As a man who's recently separated, I'm extremely lonely. The pains of both feels crushing on my thoughts and soul. I know the Lord is with me and His Spirit comforts me. Still, the reality of my existence is unescapable and the enemy has a field day with me.
I really feel for you brother. I know what its like a bit.
Almost 5 years ago my wife decided she didn't want to be married to me anymore and so we separated and then divorced.
My children were still young, 6, 7 and 10.
Emotionally I wanted to run to mum to 'make it all better', to free me from the pain.
For the first 6 months I walked between 5 and 10 miles every single day, I think to try to keep my mind off it.
I felt so very, very frustrated that because my wife 'said so' I could no longer be a 'proper' dad to my children.
And time after time, until about 6 months ago maybe, I often felt utterly crushed by loneliness.

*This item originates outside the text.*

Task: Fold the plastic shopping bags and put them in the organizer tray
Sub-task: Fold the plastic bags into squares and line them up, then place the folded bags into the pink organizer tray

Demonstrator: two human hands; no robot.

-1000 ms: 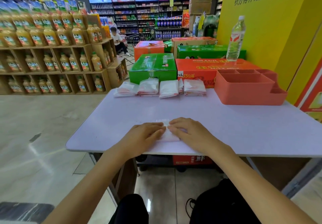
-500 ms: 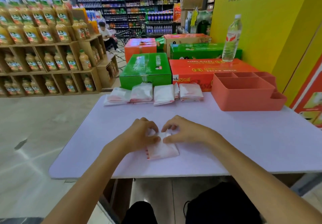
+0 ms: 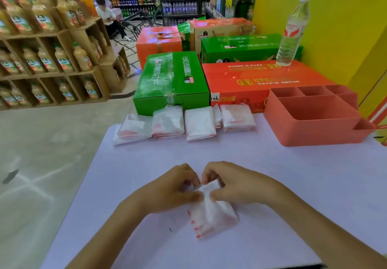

I have no friends, I rarely see any family apart from my mum (although I can see my children whenever time and money allows), I have no car, I live in a little flat, I have no savings and live pay-check to pay-check. I have lost count of the number of times I have thought about ways to kill myself. Thankfully those thoughts seem to be gone altogether now.
And now I feel like I have peace with these things.

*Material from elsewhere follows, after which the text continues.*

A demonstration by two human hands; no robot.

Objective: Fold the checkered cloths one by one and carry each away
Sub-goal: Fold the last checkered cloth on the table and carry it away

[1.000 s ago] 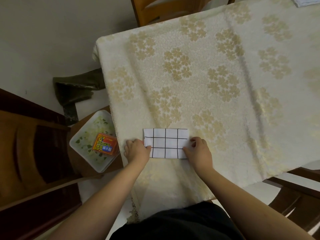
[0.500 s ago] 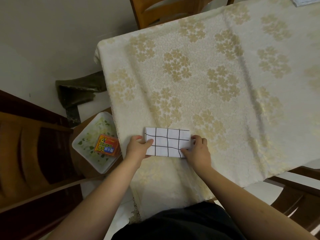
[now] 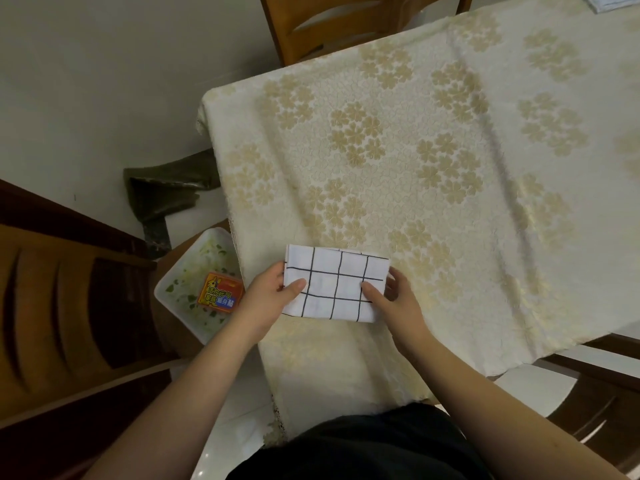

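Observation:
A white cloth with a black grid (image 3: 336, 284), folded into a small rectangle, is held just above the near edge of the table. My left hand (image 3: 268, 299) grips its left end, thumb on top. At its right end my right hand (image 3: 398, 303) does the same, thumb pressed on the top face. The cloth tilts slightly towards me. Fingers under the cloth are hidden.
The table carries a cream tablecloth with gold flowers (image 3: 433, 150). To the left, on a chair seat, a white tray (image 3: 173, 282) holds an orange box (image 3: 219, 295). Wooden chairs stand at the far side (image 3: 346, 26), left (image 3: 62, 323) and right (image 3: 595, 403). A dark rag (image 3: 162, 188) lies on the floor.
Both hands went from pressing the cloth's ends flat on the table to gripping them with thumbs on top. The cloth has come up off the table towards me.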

I am sure God Loves me and knows what He is doing, and must know that enduring great pain sometimes is important for our growth in Love.
I'm sure He Loves you too, and no-one falls off His radar.
Keeping as busy as I could was the biggest help. I would play Minecraft for 5 and 6 hours at a time. And I learned and played free poker on the internet for hours on end because it meant, although I was alone in my flat, I was virtually sat at a table with 8 or 9 other real people. I wish I'd discovered this web-site sooner too!
Do the best you can to look after yourself properly - diet, fresh-air, get out and about, etc.
And, of course, do what you can to keep your flame of faith burning bright.
One day at a time, brother.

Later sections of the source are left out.